An attention-based deep convolutional neural network for ultra-sparse-view CT reconstruction.
Journal:
Computers in biology and medicine
Published Date:
Apr 3, 2023
Abstract
X-ray Computed Tomography (CT) techniques play a vitally important role in clinical diagnosis, but radioactivity exposure can also induce the risk of cancer for patients. Sparse-view CT reduces the impact of radioactivity on the human body through sparsely sampled projections. However, images reconstructed from sparse-view sinograms often suffer from serious streaking artifacts. To overcome this issue, we propose an end-to-end attention-based mechanism deep network for image correction in this paper. Firstly, the process is to reconstruct the sparse projection by the filtered back-projection algorithm. Next, the reconstructed results are fed into the deep network for artifact correction. More specifically, we integrate the attention-gating module into U-Net pipelines, whose function is implicitly learning to emphasize relevant features beneficial for a given assignment while restraining background regions. Attention is used to combine the local feature vectors extracted at intermediate stages in the convolutional neural network and the global feature vector extracted from the coarse scale activation map.
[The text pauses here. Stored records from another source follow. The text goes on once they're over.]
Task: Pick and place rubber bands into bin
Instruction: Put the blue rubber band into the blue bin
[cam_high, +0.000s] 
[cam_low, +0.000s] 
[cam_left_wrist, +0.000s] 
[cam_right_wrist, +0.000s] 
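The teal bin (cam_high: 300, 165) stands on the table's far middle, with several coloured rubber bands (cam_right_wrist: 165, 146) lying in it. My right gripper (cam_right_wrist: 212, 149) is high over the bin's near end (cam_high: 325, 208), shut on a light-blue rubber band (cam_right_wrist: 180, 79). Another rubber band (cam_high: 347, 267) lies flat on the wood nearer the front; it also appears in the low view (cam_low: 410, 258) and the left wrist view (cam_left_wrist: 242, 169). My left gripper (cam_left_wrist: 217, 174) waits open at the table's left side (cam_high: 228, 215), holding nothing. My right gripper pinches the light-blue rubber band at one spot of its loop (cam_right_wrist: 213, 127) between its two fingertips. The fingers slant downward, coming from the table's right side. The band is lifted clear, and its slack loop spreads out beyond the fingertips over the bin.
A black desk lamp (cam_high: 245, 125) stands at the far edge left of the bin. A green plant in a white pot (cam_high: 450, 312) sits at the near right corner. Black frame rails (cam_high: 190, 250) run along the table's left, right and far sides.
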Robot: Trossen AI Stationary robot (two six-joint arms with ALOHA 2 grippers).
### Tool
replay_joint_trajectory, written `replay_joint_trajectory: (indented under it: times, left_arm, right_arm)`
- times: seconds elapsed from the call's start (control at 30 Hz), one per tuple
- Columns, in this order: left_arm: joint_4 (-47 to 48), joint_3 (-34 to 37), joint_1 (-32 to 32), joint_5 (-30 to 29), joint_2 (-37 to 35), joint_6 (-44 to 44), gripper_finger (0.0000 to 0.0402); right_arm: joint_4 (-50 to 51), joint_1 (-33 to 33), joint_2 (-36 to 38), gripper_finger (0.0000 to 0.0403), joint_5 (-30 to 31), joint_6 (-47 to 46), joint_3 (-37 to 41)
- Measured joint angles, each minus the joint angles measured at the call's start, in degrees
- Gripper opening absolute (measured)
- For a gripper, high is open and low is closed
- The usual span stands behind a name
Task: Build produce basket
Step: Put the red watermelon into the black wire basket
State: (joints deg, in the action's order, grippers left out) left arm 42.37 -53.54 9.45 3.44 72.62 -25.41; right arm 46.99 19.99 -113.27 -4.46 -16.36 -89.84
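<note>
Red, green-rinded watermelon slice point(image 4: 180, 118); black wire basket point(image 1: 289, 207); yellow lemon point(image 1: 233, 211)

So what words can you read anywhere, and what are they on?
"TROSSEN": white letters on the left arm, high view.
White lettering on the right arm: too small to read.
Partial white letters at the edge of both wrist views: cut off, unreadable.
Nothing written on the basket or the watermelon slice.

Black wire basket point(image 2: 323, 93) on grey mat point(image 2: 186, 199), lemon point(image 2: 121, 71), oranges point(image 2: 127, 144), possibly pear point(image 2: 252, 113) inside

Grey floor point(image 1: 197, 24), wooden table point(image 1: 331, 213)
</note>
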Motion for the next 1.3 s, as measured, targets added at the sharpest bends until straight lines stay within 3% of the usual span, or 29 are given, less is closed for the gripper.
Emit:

To improve the performance of our network, we fused a pre-trained ResNet50 model into our architecture. The model was trained and tested using the dataset from The Cancer Imaging Archive (TCIA), which consists of images of various human organs obtained from multiple views. This experience demonstrates that the developed functions are highly effective in removing streaking artifacts while preserving structural details. Additionally, quantitative evaluation of our proposed model shows significant improvement in peak signal-to-noise ratio (PSNR), structural similarity (SSIM), and root mean squared error (RMSE) metrics compared to other methods, with an average PSNR of 33.9538, SSIM of 0.9435, and RMSE of 45.1208 at 20 views. Finally, the transferability of the network was verified using the 2016 AAPM dataset. Therefore, this approach holds great promise in achieving high-quality sparse-view CT images.